= Exercise aim =
Output exactly the first line of the listing and each line after it, through the line that contains "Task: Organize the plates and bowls"; add nothing else.

= Recorded data =
- Opening Delimiter -
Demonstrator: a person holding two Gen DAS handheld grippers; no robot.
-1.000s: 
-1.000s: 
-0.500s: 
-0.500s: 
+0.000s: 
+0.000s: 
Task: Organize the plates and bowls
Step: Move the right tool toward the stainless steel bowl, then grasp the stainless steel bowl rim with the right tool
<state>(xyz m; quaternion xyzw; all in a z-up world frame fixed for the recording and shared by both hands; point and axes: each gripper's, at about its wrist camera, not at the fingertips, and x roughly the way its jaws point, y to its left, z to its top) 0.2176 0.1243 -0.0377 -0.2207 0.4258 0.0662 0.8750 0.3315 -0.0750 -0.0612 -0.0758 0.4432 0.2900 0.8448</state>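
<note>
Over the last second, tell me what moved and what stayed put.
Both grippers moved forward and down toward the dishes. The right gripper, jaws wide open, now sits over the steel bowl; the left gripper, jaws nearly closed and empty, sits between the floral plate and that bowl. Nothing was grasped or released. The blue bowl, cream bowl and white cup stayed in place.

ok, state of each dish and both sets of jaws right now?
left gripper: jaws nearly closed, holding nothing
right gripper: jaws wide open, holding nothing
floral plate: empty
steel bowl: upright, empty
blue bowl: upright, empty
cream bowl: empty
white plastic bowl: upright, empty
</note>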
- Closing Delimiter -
= Response for this exercise =
Demonstrator: a person holding two Gen DAS handheld grippers; no robot.
-1.000s: 
-1.000s: 
-0.500s: 
-0.500s: 
+0.000s: 
+0.000s: 
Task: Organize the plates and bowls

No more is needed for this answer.